John Bigger was a politician in the early history of the U.S. state of Ohio. He served eight terms in the Ohio House of Representatives and thirteen in the Ohio State Senate, including one term as Speaker of the House.

John Bigger was a native of Pennsylvania and an early migrant to the Northwest Territory. He contracted with John Cleves Symmes to purchase land northwest of the current site of Lebanon, Ohio. This land fell outside of Symmes Purchase, and Bigger could not claim title to his land until Congress passed an act for relief of people in his position.

Bigger was elected to the Ohio House of Representatives in the 1st General Assembly, (1803), when his home was still in Hamilton County. Warren County was erected during this legislative session, and included Bigger's home. They also gave a charter to the "Miami Exporting Company", the first bank in the state. Bigger was named a member of the first directorate of that bank on June 16, 1803.

In 1803, Bigger was elected to the Ohio State Senate from a district that included his new county, and served in the 2nd through 4th General Assemblies, (1803–1806). He returned to the Senate for the 6th through 10th General Assemblies, (1807–1812), and 12th through 14th General Assemblies, (1813–1816).

Bigger served in the Ohio House of Representatives during the 18th through 21st General Assemblies, (1819–1823). He was elected Speaker of the House for the 20th General Assembly, (1821–1822). During that session, the legislature elected a Senator and apportioned congressional districts.
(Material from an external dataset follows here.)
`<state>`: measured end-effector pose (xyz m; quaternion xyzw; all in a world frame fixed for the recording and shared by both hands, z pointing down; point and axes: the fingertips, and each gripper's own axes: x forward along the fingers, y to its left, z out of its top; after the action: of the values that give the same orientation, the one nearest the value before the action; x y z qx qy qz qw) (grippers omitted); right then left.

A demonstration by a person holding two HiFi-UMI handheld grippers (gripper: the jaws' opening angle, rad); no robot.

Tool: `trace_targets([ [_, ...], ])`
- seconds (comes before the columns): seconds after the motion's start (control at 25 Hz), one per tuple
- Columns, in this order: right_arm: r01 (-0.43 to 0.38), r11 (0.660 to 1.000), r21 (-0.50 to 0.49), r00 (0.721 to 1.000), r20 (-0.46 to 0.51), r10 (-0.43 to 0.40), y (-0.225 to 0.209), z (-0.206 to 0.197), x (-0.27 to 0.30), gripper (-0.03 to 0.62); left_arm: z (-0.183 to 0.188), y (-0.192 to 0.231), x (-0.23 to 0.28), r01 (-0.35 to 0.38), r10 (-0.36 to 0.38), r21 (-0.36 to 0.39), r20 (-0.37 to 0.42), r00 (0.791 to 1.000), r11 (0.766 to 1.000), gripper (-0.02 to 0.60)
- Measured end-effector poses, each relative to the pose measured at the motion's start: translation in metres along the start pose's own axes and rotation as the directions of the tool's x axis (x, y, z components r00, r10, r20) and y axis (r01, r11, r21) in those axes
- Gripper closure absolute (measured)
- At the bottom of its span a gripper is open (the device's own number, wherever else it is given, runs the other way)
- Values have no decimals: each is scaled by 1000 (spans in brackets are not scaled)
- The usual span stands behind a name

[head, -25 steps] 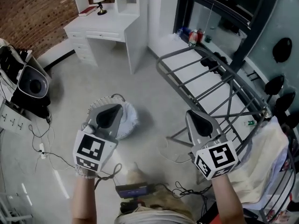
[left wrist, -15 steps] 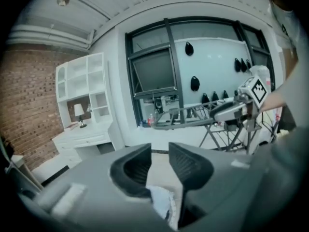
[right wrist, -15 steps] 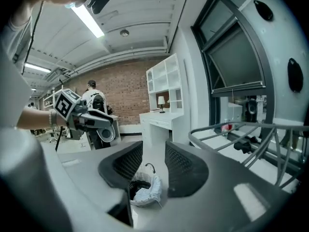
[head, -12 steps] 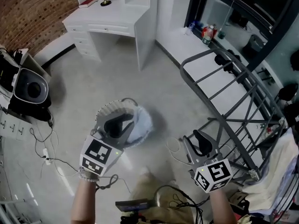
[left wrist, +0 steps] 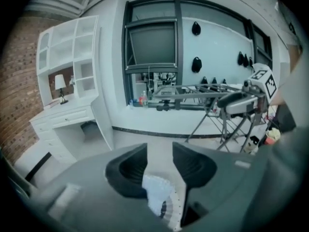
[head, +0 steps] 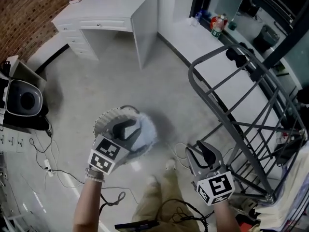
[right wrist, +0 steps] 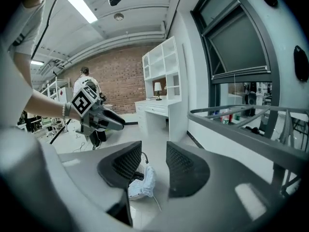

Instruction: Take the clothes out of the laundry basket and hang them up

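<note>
A round white laundry basket (head: 102,121) stands on the floor with white clothes (head: 146,135) in it. My left gripper (head: 126,129) hovers over the basket. Its jaws are opening and nothing is between them. Through their gap in the left gripper view I see the white clothes (left wrist: 155,193). My right gripper (head: 203,152) is open and empty, to the right of the basket and close to the grey drying rack (head: 244,108). In the right gripper view the basket (right wrist: 139,183) lies below the jaws and the left gripper (right wrist: 102,121) hangs above it.
A white desk (head: 108,16) stands at the back. A black device (head: 23,100) and cables (head: 52,164) lie at the left. Bottles (head: 218,24) stand on the window ledge. Pale cloth (head: 289,212) hangs at the rack's near end. The person's legs (head: 161,199) are below.
Both grippers' jaws have gone from shut to apart. Both grippers sit lower in the head view, and the view has turned so that more of the drying rack shows.
</note>
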<state>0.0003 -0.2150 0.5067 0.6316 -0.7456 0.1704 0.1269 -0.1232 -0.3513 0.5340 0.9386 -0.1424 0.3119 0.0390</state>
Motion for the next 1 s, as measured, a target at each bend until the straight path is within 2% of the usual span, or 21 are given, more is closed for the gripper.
trace_targets([
  [0.28, -16, 1000, -24, 999, -32, 15, -45, -33, 51, 447, -48, 37, 109, 28, -32, -38, -125, 992, 999, 402],
  [0.44, -19, 1000, -9, 999, -37, 18, -69, -63, 77, 447, -91, 49, 170, 49, -56, -40, -198, 979, 998, 399],
  [0.6, -18, 1000, 7, 999, -43, 18, -83, -95, 101, 447, -140, 62, 223, 63, -80, -69, -299, 951, 996, 380],
  [0.76, -12, 1000, 11, 999, -49, 12, -104, -118, 114, 447, -178, 81, 268, 22, -47, -72, -365, 930, 997, 373],
  [1.0, -10, 999, 33, 999, -42, 11, -126, -145, 129, 447, -230, 99, 321, 4, -32, -57, -499, 866, 998, 333],
])
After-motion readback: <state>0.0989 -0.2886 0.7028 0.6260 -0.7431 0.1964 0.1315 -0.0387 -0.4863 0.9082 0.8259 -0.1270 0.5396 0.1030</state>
In 1824, Bigger was a Presidential elector for Henry Clay. He also returned to the House for the 23rd and 24th General Assemblies, (1824–1826). He was elected to the First State Board of Equalization of 1825–1826, and was selected chairman of the board.

In 1826, Bigger ran for Ohio Governor. He finished fourth of four contestants, with five percent of the vote.

Bigger returned to the State Senate for the 29th and 30th General Assemblies, (1830–1832), and to the House for the 32nd General Assembly, (1833–1834).

John Bigger died June 18, 1840, at his Warren County Farm. He was the father of Indiana Governor Samuel Bigger. Bigger was also a trustee of Miami University.